-- Directions --
The reply should consist of every entry, repeated exactly.

(Records from a data collection)
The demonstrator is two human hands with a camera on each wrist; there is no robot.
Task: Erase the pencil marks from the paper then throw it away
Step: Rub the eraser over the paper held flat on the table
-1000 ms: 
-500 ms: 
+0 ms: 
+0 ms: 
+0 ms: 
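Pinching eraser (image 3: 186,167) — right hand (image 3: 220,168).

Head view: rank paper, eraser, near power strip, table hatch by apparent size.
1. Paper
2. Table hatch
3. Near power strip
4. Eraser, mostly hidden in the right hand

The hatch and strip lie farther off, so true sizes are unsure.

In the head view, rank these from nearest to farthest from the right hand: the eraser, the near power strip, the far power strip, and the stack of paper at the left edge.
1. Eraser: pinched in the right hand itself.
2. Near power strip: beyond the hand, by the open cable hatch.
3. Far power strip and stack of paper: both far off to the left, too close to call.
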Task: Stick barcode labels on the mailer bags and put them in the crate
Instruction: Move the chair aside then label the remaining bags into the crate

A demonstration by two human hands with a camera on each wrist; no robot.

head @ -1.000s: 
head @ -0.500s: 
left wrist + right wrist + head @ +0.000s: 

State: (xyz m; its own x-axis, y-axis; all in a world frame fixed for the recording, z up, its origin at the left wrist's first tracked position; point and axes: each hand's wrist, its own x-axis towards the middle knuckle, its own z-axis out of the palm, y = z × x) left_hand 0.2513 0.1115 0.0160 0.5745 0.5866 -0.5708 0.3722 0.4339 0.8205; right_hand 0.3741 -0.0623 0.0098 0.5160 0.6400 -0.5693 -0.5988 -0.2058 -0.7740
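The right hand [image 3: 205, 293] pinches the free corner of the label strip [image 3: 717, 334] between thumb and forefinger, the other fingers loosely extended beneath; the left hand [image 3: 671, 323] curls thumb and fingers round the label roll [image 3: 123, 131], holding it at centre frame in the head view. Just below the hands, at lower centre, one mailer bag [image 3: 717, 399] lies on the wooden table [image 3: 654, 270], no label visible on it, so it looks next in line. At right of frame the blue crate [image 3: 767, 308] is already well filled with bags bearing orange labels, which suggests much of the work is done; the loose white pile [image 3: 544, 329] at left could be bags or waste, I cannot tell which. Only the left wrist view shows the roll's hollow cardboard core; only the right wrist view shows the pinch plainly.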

-- Answer to the exercise --
The demonstrator is two human hands with a camera on each wrist; there is no robot.
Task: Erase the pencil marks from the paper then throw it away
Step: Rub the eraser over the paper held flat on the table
-1000 ms: 
-500 ms: 
+0 ms: 
+0 ms: 
+0 ms: 
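Pinching eraser (image 3: 186,167) — right hand (image 3: 220,168).

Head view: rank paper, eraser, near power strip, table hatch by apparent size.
1. Paper
2. Table hatch
3. Near power strip
4. Eraser, mostly hidden in the right hand

The hatch and strip lie farther off, so true sizes are unsure.

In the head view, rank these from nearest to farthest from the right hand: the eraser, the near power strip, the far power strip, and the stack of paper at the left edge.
1. Eraser: pinched in the right hand itself.
2. Near power strip: beyond the hand, by the open cable hatch.
3. Far power strip and stack of paper: both far off to the left, too close to call.
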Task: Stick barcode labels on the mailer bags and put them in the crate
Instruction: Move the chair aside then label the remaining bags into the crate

A demonstration by two human hands with a camera on each wrist; no robot.

head @ -1.000s: 
head @ -0.500s: 
left wrist + right wrist + head @ +0.000s: 

State: (xyz m; its own x-axis, y-axis; all in a world frame fixed for the recording, z up, its origin at the left wrist's first tracked position; point and axes: each hand's wrist, its own x-axis towards the middle knuckle, its own z-axis out of the palm, y = z × x) left_hand 0.2513 0.1115 0.0160 0.5745 0.5866 -0.5708 0.3722 0.4339 0.8205; right_hand 0.3741 -0.0623 0.0098 0.5160 0.6400 -0.5693 -0.5988 -0.2058 -0.7740
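The right hand [image 3: 205, 293] pinches the free corner of the label strip [image 3: 717, 334] between thumb and forefinger, the other fingers loosely extended beneath; the left hand [image 3: 671, 323] curls thumb and fingers round the label roll [image 3: 123, 131], holding it at centre frame in the head view. Just below the hands, at lower centre, one mailer bag [image 3: 717, 399] lies on the wooden table [image 3: 654, 270], no label visible on it, so it looks next in line. At right of frame the blue crate [image 3: 767, 308] is already well filled with bags bearing orange labels, which suggests much of the work is done; the loose white pile [image 3: 544, 329] at left could be bags or waste, I cannot tell which. Only the left wrist view shows the roll's hollow cardboard core; only the right wrist view shows the pinch plainly.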

Nothing further is needed for this answer.